Philip Budzik, a research analyst at the EIA and one of the contributors to the agency's "Energy Outlook 2014," an annual report that projects energy use and production, said fracking was a big reason that natural gas prices are as low as they are, even though they went up and reached a peak in 2008.
Now Extractable...And Cheap
"You look at the Marcellus Shale, and in 2008 it was producing maybe half a billion cubic feet per day, and now it's producing something like 16 billion cubic feet per day," he said. "The reality is when we were making projections back in 2000 we thought prices would be a lot higher than they were. What happened was trillions of cubic feet of gas that we thought weren't extractable."
The Marcellus Shale covers a wide area stretching from upstate New York, through Pennsylvania an southeastern Ohio, and into West Virginia. The EIA said that in August (2014) the Marcellus shale was producing 15 billion cubic feet per day through July, and accounting for 40% of the shale gas production in the country.
That makes a difference in wholesale natural gas prices. Prior to the increased exploration of the Marcellus Shale, a lot of natural gas to the Northeast was shipped in from the Gulf Coast.
Pricing Differential Says It All
The price, called "Henry Hub" was named for a distribution point in Louisiana, currently owned by Sabine Pipe Line LLC, a division of Chevron Corp. (CVX) One way to measure the effect of the Marcellus Shale is to look at the differential between the Henry Hub price and distribution points closer by, such as Dominion Energy, Inc.'s (D), Dominion South, or TCO Appalachia, owned by Columbia Gas Transmission Corp.
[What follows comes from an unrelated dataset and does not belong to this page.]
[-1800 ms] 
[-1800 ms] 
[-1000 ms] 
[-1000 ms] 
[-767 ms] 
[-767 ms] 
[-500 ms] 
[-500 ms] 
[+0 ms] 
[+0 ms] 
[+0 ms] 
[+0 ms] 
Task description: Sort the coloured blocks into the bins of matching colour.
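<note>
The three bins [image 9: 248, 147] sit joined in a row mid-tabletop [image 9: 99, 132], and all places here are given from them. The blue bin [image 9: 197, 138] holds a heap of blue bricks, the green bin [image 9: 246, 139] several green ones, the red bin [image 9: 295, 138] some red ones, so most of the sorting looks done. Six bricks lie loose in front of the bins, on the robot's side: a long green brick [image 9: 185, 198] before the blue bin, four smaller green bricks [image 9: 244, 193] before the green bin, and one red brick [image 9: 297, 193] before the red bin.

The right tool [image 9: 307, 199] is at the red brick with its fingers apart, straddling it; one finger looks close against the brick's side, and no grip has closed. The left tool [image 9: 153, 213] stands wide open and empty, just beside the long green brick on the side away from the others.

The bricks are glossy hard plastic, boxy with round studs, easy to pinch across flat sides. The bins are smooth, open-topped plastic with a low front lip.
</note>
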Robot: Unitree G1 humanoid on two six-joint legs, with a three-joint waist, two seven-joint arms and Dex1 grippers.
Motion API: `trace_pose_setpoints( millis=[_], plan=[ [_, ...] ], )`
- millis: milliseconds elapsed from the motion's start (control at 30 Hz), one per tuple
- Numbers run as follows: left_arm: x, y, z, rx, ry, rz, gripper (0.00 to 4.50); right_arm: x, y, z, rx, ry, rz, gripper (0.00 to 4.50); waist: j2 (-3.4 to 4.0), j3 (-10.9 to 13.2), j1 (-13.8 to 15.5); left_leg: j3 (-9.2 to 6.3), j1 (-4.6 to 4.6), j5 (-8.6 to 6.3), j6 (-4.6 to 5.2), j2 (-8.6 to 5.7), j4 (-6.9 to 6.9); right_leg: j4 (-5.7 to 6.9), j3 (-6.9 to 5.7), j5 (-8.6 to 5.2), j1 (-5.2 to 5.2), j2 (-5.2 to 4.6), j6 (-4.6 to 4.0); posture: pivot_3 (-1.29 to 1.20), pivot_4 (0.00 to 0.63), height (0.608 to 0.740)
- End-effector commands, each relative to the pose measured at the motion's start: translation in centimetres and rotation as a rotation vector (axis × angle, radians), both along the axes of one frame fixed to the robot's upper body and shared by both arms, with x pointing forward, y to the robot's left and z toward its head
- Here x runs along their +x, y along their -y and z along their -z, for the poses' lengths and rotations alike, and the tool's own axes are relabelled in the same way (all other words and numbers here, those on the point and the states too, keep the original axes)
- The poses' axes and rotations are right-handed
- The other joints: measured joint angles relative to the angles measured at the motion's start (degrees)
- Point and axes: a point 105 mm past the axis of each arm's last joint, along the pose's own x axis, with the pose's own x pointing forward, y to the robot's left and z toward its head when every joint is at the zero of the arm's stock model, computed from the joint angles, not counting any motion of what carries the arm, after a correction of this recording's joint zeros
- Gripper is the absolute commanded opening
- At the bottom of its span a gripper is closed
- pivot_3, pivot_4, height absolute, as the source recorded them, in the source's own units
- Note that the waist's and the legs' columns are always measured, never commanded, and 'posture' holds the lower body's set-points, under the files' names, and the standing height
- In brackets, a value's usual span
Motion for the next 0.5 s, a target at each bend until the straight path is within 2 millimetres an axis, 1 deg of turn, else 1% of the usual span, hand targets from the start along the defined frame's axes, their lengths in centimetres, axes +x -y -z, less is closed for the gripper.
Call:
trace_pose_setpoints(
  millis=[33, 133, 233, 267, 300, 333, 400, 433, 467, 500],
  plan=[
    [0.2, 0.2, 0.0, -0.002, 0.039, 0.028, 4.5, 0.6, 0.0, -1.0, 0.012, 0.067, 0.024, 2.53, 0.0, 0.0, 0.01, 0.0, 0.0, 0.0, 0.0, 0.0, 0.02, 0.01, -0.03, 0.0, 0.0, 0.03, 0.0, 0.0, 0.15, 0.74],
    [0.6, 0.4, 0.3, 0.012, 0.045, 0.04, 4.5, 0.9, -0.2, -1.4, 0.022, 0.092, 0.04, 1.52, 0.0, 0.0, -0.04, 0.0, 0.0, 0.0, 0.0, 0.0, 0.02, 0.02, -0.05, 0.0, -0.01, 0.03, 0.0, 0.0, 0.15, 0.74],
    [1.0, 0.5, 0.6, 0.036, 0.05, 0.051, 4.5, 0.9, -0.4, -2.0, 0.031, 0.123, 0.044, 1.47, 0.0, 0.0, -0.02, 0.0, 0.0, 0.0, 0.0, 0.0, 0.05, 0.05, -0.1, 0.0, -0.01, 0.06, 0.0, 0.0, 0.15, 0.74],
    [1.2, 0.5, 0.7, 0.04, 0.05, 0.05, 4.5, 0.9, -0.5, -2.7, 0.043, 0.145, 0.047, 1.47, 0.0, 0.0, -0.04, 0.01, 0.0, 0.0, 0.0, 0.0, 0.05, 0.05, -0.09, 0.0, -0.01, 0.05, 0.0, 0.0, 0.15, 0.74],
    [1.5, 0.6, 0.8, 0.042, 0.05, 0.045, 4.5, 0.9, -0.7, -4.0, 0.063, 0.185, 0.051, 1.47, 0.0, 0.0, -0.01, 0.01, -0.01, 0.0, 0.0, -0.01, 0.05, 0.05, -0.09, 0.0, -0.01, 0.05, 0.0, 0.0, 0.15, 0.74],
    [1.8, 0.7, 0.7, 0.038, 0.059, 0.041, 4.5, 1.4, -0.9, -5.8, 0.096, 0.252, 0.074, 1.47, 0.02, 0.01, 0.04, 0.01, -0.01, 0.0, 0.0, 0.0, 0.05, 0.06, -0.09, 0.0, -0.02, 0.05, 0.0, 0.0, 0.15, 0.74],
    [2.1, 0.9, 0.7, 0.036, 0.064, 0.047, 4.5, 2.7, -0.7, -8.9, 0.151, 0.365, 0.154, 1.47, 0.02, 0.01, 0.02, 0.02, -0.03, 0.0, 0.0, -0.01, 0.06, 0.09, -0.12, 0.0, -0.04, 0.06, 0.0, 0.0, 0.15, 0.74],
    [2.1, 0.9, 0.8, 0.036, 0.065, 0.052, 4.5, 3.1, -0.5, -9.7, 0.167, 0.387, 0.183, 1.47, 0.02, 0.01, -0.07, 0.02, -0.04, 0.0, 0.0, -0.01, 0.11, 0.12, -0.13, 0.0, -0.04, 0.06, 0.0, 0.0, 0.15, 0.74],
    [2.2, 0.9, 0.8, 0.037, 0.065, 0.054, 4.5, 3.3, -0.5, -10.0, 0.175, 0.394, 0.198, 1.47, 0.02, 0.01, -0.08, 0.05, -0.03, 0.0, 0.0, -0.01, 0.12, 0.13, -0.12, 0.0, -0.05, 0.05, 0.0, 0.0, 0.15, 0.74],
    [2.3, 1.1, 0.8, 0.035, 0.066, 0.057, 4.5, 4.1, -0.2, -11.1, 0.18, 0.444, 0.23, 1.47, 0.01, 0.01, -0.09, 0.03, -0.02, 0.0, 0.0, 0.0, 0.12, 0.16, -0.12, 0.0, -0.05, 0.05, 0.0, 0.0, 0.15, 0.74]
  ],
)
According to EIA data, the spot price of natural gas delivered through the Dominion South natural gas trading point (located in Pennsylvania) was as much as 40% cheaper than that from Henry Hub. In 2007, the gas was up to 20% more expensive. The fact that the Marcellus is producing natural gas locally is a big reason why the northeastern U.S. may be one of the cheaper places to buy it.
The Marcellus shale isn't the only such formation. Others, such as the Bakken in North Dakota, Eagle Ford and the Permian of Texas, have showed net increases in gas production over the last several years, and much of it is driven by "unconventional" drilling – that is, fracking.
Prices across the board reflected the increased production. A look at the annual wellhead price of natural gas over time shows a peak at $7.97 per thousand cubic feet in 2008. For residential users the peak occurs at the same time, hitting $13.89.
As Production Rose, Prices Fell Off A Cliff
It was just after that, about 2008-2009, when the Bakken, Eagle Ford, Marcellus, and Permian shale gas areas started seeing a big increase in the number of wells dug. The peak price at the wellhead dropped all the way to $2.66 by the end of 2012, while the average 2013 price for residential users went to $10.33.
It's worth noting that the current prices are well above what they were decades ago – in the late 1960s residential gas was about $1.04 in current dollars. But the demand has also gone way up as the U.S. has tried to reduce dependence on foreign oil and electric utilities have switched to natural gas from coal. Natural gas-powered buses are becoming an increasingly common sight as well. The pressure on supply, therefore, is not abating.
The Bottom Line
Natural gas is cheaper than it would have been without fracking, even though the price has gone up. And with production still surging, it could stay that way for a while unless America starts exporting in great quantities.